Well, he did. But Max and Savannah didn't speak for the rest of the evening, and they left for work the next morning without a sound or a touch. As it turned out Savannah didn't need to get an abortion. Instead she miscarried after serving lunch at the VFW. It was a bloody afternoon spent in the ladies room doubled over with cramps. She was hot, then cold, then hot again, and she couldn't find a way to get comfortable. But it wasn't just the fire in her belly; it was the knowledge that something more than just a part of her was lost forever.Maggie gave her some Kotex to see her through the afternoon. Savannah thought of going to the hospital, but decided against it.

The car wasn't running, so Savannah had to walk home. It took her almost two hours. She expected Max to beat her home, but the apartment was empty when she finally limped up to the front door and shoved it open. And she plopped on the couch, all her energy spent, and that was how Max found her when he came home that night. He pulled the door open wide, and pulled a box through it, something heavy and awkward, and topped with a large red bow."It's not much, but I found it and, well, sort of fixed it up," Max said, and then he stopped talking when he saw how pale her face was.

For a long time, Savannah couldn't say the words. Max held her in his arms, and stroked her hair, and her skin was damp against his cheek. And finally she told him. "Max I lost the baby." Max held her for a long time, before setting her back against the couch cushions to fix some soup.

While he was puttering in the kitchen, Savannah asked him, "What's in the box?"

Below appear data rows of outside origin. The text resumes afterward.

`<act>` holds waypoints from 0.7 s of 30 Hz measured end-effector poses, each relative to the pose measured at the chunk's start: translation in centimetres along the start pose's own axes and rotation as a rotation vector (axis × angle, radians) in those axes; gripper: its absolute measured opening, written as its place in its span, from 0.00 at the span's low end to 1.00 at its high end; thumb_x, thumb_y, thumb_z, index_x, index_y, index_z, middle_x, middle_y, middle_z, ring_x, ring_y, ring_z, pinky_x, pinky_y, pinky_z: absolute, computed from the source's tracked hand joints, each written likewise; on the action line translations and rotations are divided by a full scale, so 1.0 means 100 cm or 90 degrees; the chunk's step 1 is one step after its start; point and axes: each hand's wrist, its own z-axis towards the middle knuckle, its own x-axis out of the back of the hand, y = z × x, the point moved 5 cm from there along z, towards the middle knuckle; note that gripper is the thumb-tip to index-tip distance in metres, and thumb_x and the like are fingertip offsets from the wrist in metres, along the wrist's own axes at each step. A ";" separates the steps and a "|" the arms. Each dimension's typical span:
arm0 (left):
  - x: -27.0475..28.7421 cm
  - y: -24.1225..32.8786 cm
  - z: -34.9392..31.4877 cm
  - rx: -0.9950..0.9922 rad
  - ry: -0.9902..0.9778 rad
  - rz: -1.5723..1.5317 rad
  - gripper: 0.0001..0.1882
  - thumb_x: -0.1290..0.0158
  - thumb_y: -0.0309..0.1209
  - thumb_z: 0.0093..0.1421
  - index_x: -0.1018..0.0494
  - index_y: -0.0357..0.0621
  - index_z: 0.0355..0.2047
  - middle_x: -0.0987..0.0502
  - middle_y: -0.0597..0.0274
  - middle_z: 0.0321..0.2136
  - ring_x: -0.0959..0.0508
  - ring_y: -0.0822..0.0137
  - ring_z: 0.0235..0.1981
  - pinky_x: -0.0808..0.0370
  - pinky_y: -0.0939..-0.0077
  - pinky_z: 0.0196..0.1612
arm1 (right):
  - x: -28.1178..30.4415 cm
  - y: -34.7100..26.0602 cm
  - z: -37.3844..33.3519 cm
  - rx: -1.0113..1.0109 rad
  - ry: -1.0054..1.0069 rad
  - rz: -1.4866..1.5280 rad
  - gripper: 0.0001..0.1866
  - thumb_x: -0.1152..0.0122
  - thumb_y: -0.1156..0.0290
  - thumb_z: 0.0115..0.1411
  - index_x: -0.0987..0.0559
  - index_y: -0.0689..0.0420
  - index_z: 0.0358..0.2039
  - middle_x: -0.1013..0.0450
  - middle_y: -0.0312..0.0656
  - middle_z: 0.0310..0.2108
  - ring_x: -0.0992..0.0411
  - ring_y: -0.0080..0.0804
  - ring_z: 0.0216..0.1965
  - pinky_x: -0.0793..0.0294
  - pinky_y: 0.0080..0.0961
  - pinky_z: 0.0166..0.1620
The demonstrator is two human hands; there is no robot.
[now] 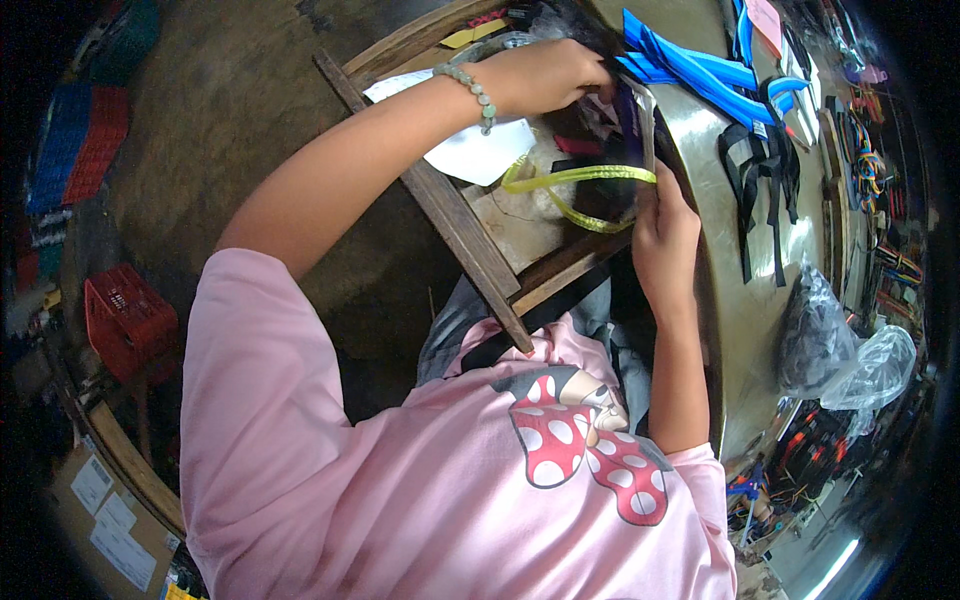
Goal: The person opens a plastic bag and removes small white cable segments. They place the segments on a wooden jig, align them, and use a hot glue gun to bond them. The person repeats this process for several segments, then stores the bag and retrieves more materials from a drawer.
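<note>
A wooden drawer stands pulled out in front of me, with papers and small things inside. My left hand, below a beaded bracelet, reaches over its far side with fingers curled. Their tips meet a dark purple item with clear plastic, and what they grip is hidden. At the drawer's right side my right hand is closed, upright, at the lower end of that item. A yellow-green strap loops out from its fingers over the drawer.
White paper lies in the drawer. On the metal tabletop at right are blue straps, black straps and clear plastic bags. A red basket and a cardboard box stand at left.
</note>
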 end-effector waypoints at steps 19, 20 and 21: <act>-0.084 0.029 -0.241 0.800 0.824 -0.805 0.29 0.66 0.50 0.64 0.41 0.42 0.56 0.37 0.57 0.55 0.38 0.57 0.56 0.42 0.59 0.58 | -0.028 -0.054 -0.027 0.188 -0.078 -0.279 0.28 0.40 0.71 0.44 0.32 0.61 0.49 0.39 0.50 0.53 0.38 0.48 0.51 0.32 0.36 0.51; -0.107 0.026 -0.233 0.725 0.770 -0.959 0.28 0.68 0.50 0.65 0.40 0.43 0.56 0.36 0.56 0.53 0.36 0.58 0.54 0.39 0.61 0.56 | -0.026 -0.051 -0.030 0.195 -0.171 -0.198 0.28 0.42 0.74 0.44 0.32 0.62 0.50 0.39 0.51 0.54 0.39 0.49 0.52 0.32 0.35 0.52; -0.123 0.025 -0.224 0.625 0.739 -1.006 0.28 0.69 0.50 0.65 0.40 0.44 0.55 0.35 0.55 0.52 0.34 0.58 0.52 0.36 0.63 0.55 | -0.020 -0.051 -0.034 0.221 -0.223 -0.095 0.29 0.44 0.77 0.44 0.33 0.63 0.51 0.40 0.51 0.54 0.39 0.51 0.53 0.33 0.34 0.53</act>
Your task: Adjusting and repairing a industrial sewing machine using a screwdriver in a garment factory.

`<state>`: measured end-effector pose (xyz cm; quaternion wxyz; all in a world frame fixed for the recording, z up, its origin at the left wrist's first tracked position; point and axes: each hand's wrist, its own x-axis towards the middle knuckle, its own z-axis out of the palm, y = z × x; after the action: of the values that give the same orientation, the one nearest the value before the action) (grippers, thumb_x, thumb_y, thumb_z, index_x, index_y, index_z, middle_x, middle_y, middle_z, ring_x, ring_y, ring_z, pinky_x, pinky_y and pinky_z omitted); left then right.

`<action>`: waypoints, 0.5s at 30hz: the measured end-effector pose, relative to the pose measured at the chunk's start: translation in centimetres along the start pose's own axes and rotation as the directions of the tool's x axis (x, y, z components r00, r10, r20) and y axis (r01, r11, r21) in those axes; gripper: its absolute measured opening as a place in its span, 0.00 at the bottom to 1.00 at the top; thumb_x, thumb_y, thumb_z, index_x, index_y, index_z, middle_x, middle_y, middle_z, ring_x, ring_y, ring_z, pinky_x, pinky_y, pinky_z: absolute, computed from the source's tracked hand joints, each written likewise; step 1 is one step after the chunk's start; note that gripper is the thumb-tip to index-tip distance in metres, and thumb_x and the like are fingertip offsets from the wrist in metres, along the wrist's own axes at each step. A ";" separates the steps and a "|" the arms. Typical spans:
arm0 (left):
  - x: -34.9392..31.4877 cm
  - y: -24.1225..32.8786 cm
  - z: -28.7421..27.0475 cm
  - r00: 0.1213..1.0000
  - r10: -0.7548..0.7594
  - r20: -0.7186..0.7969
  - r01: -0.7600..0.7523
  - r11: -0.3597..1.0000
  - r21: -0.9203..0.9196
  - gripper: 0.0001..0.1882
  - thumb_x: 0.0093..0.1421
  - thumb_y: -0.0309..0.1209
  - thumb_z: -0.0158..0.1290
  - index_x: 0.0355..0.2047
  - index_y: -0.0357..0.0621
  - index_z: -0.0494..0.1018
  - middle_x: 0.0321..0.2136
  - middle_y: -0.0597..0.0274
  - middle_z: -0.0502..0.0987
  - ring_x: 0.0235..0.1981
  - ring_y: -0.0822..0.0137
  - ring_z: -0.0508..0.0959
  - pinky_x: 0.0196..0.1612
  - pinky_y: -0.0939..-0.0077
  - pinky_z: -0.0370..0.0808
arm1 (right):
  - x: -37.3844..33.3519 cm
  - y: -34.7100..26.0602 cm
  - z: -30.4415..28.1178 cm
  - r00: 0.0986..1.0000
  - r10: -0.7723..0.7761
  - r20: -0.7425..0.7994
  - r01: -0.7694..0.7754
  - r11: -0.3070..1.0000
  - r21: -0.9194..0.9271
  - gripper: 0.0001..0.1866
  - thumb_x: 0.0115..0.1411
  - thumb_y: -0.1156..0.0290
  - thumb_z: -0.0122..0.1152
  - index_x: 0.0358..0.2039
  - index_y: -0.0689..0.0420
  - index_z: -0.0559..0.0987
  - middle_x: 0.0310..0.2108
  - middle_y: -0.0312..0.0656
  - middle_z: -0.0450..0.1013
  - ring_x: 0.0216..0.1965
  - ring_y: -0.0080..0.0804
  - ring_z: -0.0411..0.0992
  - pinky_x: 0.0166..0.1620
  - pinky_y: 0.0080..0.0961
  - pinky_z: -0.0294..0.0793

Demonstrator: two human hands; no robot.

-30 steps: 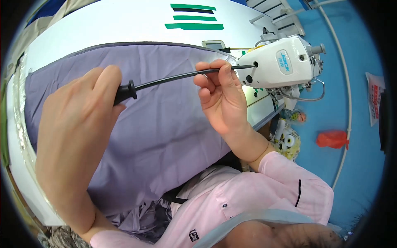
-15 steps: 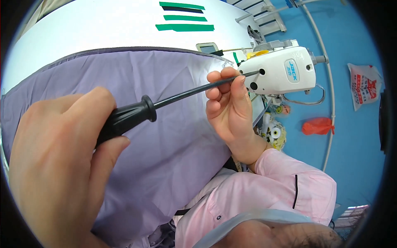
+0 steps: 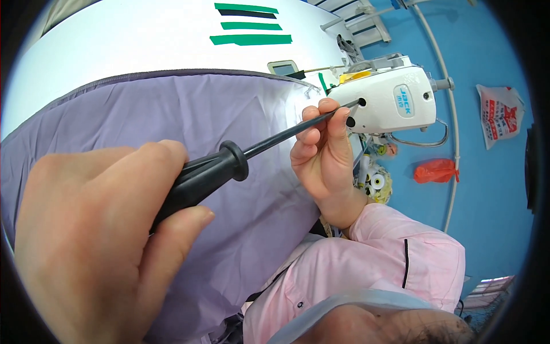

"It's nothing. Just a dumb idea I had," he said. "Don't open it now. You don't want to know." But Savannah had already pulled down a flap of cardboard. Inside was a baby's crib, about fifty years old but scraped clean. On the two ends, Max had painted the Dakota black hills at sunrise, and the words, "We love you, tiny one."

She flew into the kitchen, and hugged him, crying and kissing his mouth all at the same time. "You dear, wonderful, wonderful, wonderful man," was all that she could say.